No vazio do passo
o olhar vago espreita a ausência a matéria consome o tempo
a luz confronta o pensamento
No vazio do passo, exposição individual de Carusto Camargo na Sala Nogueira, do DDC da UFRGS, apresentará 4 esculturas cerâmicas, uma fotografia de grande formato, 80x90cm e cerca de 20 fotocerâmicas desenvolvidas a partir de fotografias autorais registradas durante o exercício ampliado da ação de se deslocar, espacial, temporal e sensorialmente, pela urbe, pela paisagem, pela estrada, pela casa, pelo passado. A consonância das palavras passo e vazio se fez presente quando o artista observou, no intervalo de sua passada, vestígios da ação humana em um Sambaqui de Santa Catarina, quando de sua de mudança para Porto Alegre. Nas primeiras caminhadas pela antiga Orla do Guaíba, antes do processo de higienização que retirou toda a vegetação da Usina do Gasômetro até o Estádio Beira Rio, observou e poetizou em fotografia e, posteriormente, em fotocerâmicas, outro vazio que coexiste com os deslocamentos dos coletores urbanos que empurram seus carrinhos de “compras” pela cidade.

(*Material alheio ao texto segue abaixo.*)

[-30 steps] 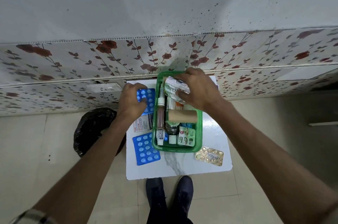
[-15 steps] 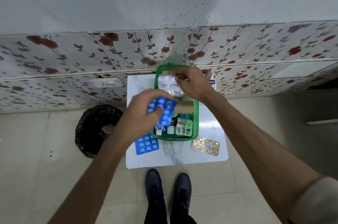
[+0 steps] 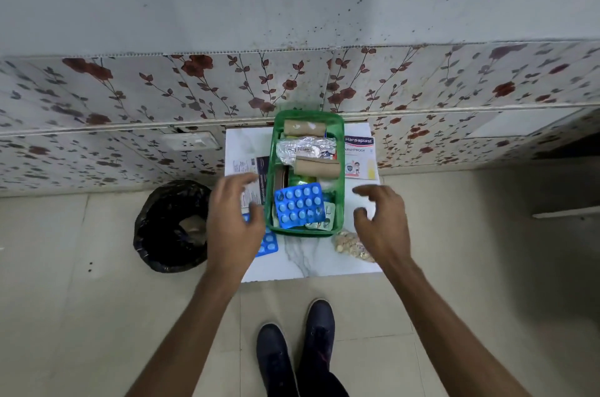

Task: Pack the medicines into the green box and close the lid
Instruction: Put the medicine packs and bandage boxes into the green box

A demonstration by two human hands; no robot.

Observar, desvelar e tornar palpável esse vazio que confronta seus deslocamentos espaciais, sensitivos e temporais tem sido seu destino, sua respiração, nos últimos 17 anos. Por desejo/necessidade de conferir uma materialidade caldosa e existencial, transpassou as fotografias para a fotocerâmica, uma técnica complexa que levou 5 anos até dominá-la e vários que ainda se vão para transgredi-la poeticamente.

Fotos: Bruna Fraga
No vazio do passo
Algumas notas sobre a exposição individual de Carusto Camargo
Caminhar – ensina Francesco Careri – é uma formulação simbólica que nos permite habitar o mundo. Colocar um pé na frente do outro altera os significados do espaço percorrido. A caminhada, segundo essa mesma acepção, corresponde a um gesto estético capaz de ordenar o caos e construir paisagens.
Parece que algo desse tipo acompanha o artista visual Carusto Camargo (São Paulo, 1962) em seus deslocamentos cotidianos. As imagens que ele reúne na exposição No vazio do passo, na Sala Nogueira, no Centro Cultural da UFRGS, em Porto Alegre, reportam-se de diferentes maneiras ao gesto de atravessar o espaço (e o tempo, junto com o espaço). Há referências sobre o trânsito entre uma cidade e outra (de São Paulo a São Carlos, de São Carlos a Campinas, de Campinas a Porto Alegre), incluindo o que se descobre no caminho mas também o que aparentemente se perde. Aparece o que se visitou nas férias, o que se percebeu no caminho de casa para o trabalho, e inclusive o que estava lá e nem se viu.
Reconhecido pelo seu trabalho como ceramista, Carusto transita dessa vez pela fotografia, mas sem se afastar muito do barro. Um conjunto de quatro esculturas evoca a paisagem de Morro Alto, em Maquiné, Rio Grande do Sul. Imagens fotográficas são impressas sobre azulejos emulsionados, justapondo o gosto pela cerâmica e o interesse na fotografia, herança doméstica, transmitida pelo pai e pelo avô. Graças à ação da luz e à transparência, o negativo transforma um guia de corte-e-costura em insuspeitado mapa. O retrato do filho em Cabo Polônio, no Uruguai, ganha a sugestão de outras direções.
Numa das séries, Carusto dá atenção para carrinhos de coleta de lixo seco – o artista resiste aos impulsos de exotizar ou romantizar a atividade. Antes, quer saber o que o olhar do outro percebe que ele não foi capaz de notar. Noutra sequência, faz fotografias cegas, disparando a câmera meio por acaso, sem conferir o que aparece no visor. Como contraponto às imagens que provêm de andanças, apresenta uma pequena série de naturezas-mortas, realizadas ao tempo da pandemia de covid e da necessidade de isolamento social. O que faz o andarilho quando caminhar pela rua deixa de ser uma forma de habitar o mundo?
A ambição do artista, em todos esses diferentes casos, parece que é, a cada passo, preencher e retomar os vazios do próprio espírito e os do mundo, num processo continuado de atravessamento de espaços, ordenamento do caos e construção de imagens.